A deux semaines des Jeux olympiques d’hiver de Pyeongchang, les noms des premiers sportifs russes de premier plan qui ne seront pas autorisés à y participer ont commencé à filtrer. Ces annonces ont déclenché la fureur des instances sportives russes, mais elles ont été défendues, mercredi 24 janvier, par le Comité international olympique (CIO).

Pour le président du CIO, Thomas Bach, les mises à l’écart sont justifiées par l’addition de plusieurs éléments, et ne veulent pas dire que les athlètes concernées ont été pris en flagrant délit. Il a détaillé le processus lors d’une conférence téléphonique, citée par l’AFP :

« Si tel athlète n’est pas sur la liste, alors le panel indépendant a de sérieux indices par différentes sources, par différents moyens (…) qui ne lui permettent pas de dire qu’il n’y a pas de soupçon sérieux. Il peut y avoir un soupçon, il peut même y avoir une procédure en cours, il peut y avoir beaucoup de facteurs qui n’ont pas conduit à satisfaire le panel ».

Quant aux informations sur lesquelles se base le CIO, cela peut être, selon M. Bach :

  • Le passeport biologique de l’athlète
  • Le profil stéroïdien de l’athlète
  • Des analyses sur les données récupérées au laboratoire de Moscou,
  • Des anomalies au niveau de l’ADN dans certains échantillons qui laisseraient supposer une manipulation
  • Des éléments provenant du rapport McLaren sur un système de dopage institutionnalisé (Richard McLaren est le juriste canadien qui a dévoilé le système de dopage russe organisé entre 2011 et 2015 ; la Russie, en tant que nation, a été suspendue des JO d’hiver pour cette raison).

C’est un panel du CIO qui décide en effet quels athlètes russes jugés « propres » pourront ou non participer aux Jeux olympiques d’hiver. A sa tête, l’ex-ministre française des sports, Valérie Fourneyron, avait déjà déclaré que les sportifs qui seraient écartés n’étaient « pas nécessairement » dopés.

« Nous voulions être absolument certains qu’il n’y ait pas le moindre doute ni la moindre suspicion à propos de l’un des athlètes qui seront invités ».

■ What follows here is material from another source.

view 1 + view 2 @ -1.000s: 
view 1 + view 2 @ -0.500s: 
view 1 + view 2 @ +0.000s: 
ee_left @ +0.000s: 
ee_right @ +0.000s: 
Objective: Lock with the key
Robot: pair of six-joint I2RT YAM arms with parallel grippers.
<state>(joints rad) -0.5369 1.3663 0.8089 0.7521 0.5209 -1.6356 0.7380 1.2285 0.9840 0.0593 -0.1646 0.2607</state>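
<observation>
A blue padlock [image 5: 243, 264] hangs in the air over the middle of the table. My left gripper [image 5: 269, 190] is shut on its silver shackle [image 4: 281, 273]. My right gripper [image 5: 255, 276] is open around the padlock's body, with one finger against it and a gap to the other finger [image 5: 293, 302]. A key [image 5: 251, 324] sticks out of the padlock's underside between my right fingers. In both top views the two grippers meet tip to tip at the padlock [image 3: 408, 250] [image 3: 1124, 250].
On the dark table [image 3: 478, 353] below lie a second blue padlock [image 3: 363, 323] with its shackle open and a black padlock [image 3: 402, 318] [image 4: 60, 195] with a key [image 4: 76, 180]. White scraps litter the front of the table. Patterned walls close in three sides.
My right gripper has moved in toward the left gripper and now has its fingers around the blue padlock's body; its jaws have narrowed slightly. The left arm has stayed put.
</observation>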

Cette liste noire, qui doit être publiée en totalité le 26 janvier, comprend d’ores et déjà des sportifs de haut rang comme le sextuple champion olympique de short-track Viktor Ahn, le champion olympique de biathlon Anton Shipulin, le champion du monde de ski de fond Sergei Ustyugov et la patineuse Ksenia Stolbova, sacrée vice-championne d’Europe la semaine dernière.

Selon une source proche de l’enquête menée par Richard McLaren, contactée par Le Monde, c’est bien les échantillons de ces sportifs recueillis lors des JO Sotchi en 2014, manipulés depuis, qui justifient leur mise à l’écart.

En Russie, instances sportives et athlètes de premier rang ont critiqué la décision du CIO. Le président de la fédération de patinage de vitesse Alexeï Kravtsov s’est, par exemple, dit « indigné par la décision injuste du panel du CIO d’exclure presque tous nos leaders sportifs des JO », qualifiant le CIO de « despote et tyran ».

La possibilité d’un boycott des JO d’hiver avait déjà été évoquée dans certaines sphères du pouvoir après l’exclusion du pays. L’option avait finalement été écartée par le président russe, Vladimir Poutine. Mercredi, elle est redevenue d’actualité. Au Kremlin, le porte-parole Dmitri Peskov a réagi en expliquant que « le plus important, c’est de garder la tête froide ». « Il est important d’éviter l’emploi de mots comme boycott. Il faut discuter avec le Comité international olympique et défendre leurs droits dans la mesure du possible », a-t-il souligné.